A second fallacy of diversity is that of ‘economic diversity’.  It is important, the argument goes, to recruit lower-income students not because these talented and extremely able applicants need only financial aid to become successful students and productive graduates, but because it is somehow a good thing for wealthy students to see how the other half lives. With convoluted logic many progressives criticize university financial aid programs for admitting only the most qualified low-income students, those whose families, regardless of their income, provided the most intellectually challenging and rich home environment.  What about those low-income white families whose children might have native intelligence, but whose nurturing environment is dysfunctional?  Are you kidding?

I am all for wealthy universities expanding their financial aid so that all students who meet admission standards are admitted.  These students will be those from families who are very little different from the wealthy.  Their parents may be low-paid professors, for example, whose incomes put them in the need category, but whose academic horizons will be as high as those from Greenwich or Grosse Pointe.  The obvious point is, there is little diversity between higher- and lower-income students, so don’t mention or tout it.
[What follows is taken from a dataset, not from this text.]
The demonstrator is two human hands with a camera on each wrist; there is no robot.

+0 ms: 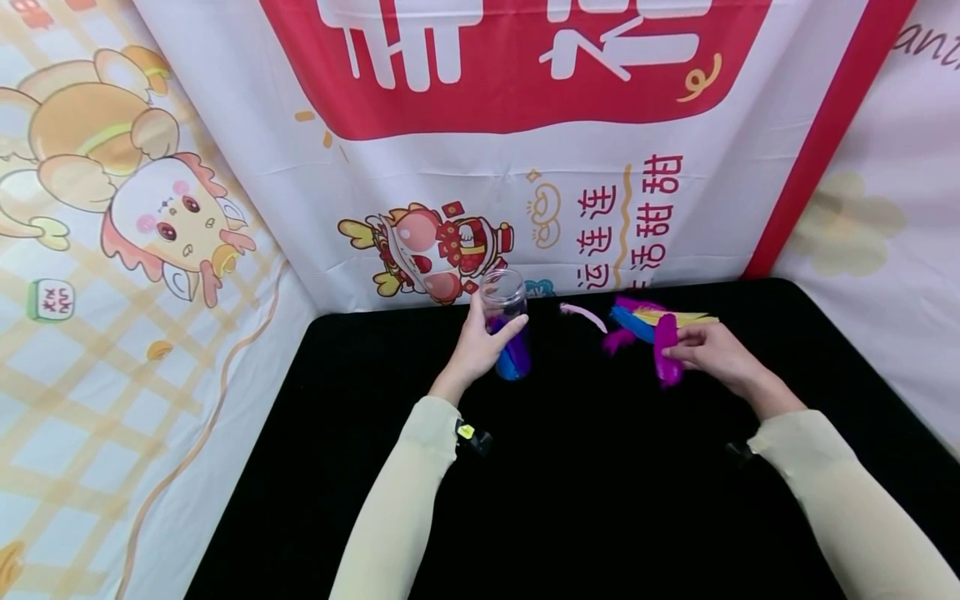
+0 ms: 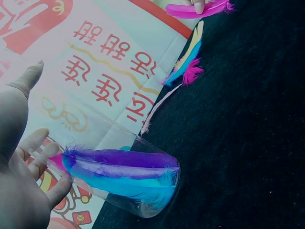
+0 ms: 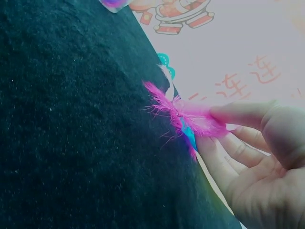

The third fallacy of diversity is that its proponents only give lip service to intellectual diversity.  We do this anyway, they say.  We take the most talented violinists, scientists, logicians. Without a doubt, but it is again only logical to conclude that opening spaces for racial, ethnic, and economic diversity only reduces the number for the highly intellectually talented.  And what should a university environment be if not one filled with the most diverse array of talent from every possible corner of endeavor?  What a heady mix for a new student to be among his/her intellectual peers (i.e. all those admitted have fairly attained admission standards) each of whom brings a totally new perspective to the experience!

Programs to promote racial, ethnic, and gender diversity definitely had their place 40 years ago when the movement to open American institutions to groups formerly excluded began.  Only with government pressure and sanctions did hidebound and rigid labor unions open their doors to minorities.  The aggressive promotion of the idea that race, sex, or ethnicity cannot be bars to employment or education was a positive, necessary, and valuable intervention on the part of government and civil society. 

The laudable idea, however, has been coopted by those very people who promoted it in the first place.  Now aging throwbacks to a revolutionary era, they have distorted the idea of social justice to a vague, fuzzy, and very ill-defined idealistic notion of equality.  Times have changed.  There are no longer predictable PC lenses through which we must look at the world – lenses adjusted to view it in only one way.  Individual enterprise is re-emerging as a governing philosophy, and the older values of ability, talent, and vision are becoming more acceptable as criteria for advancement.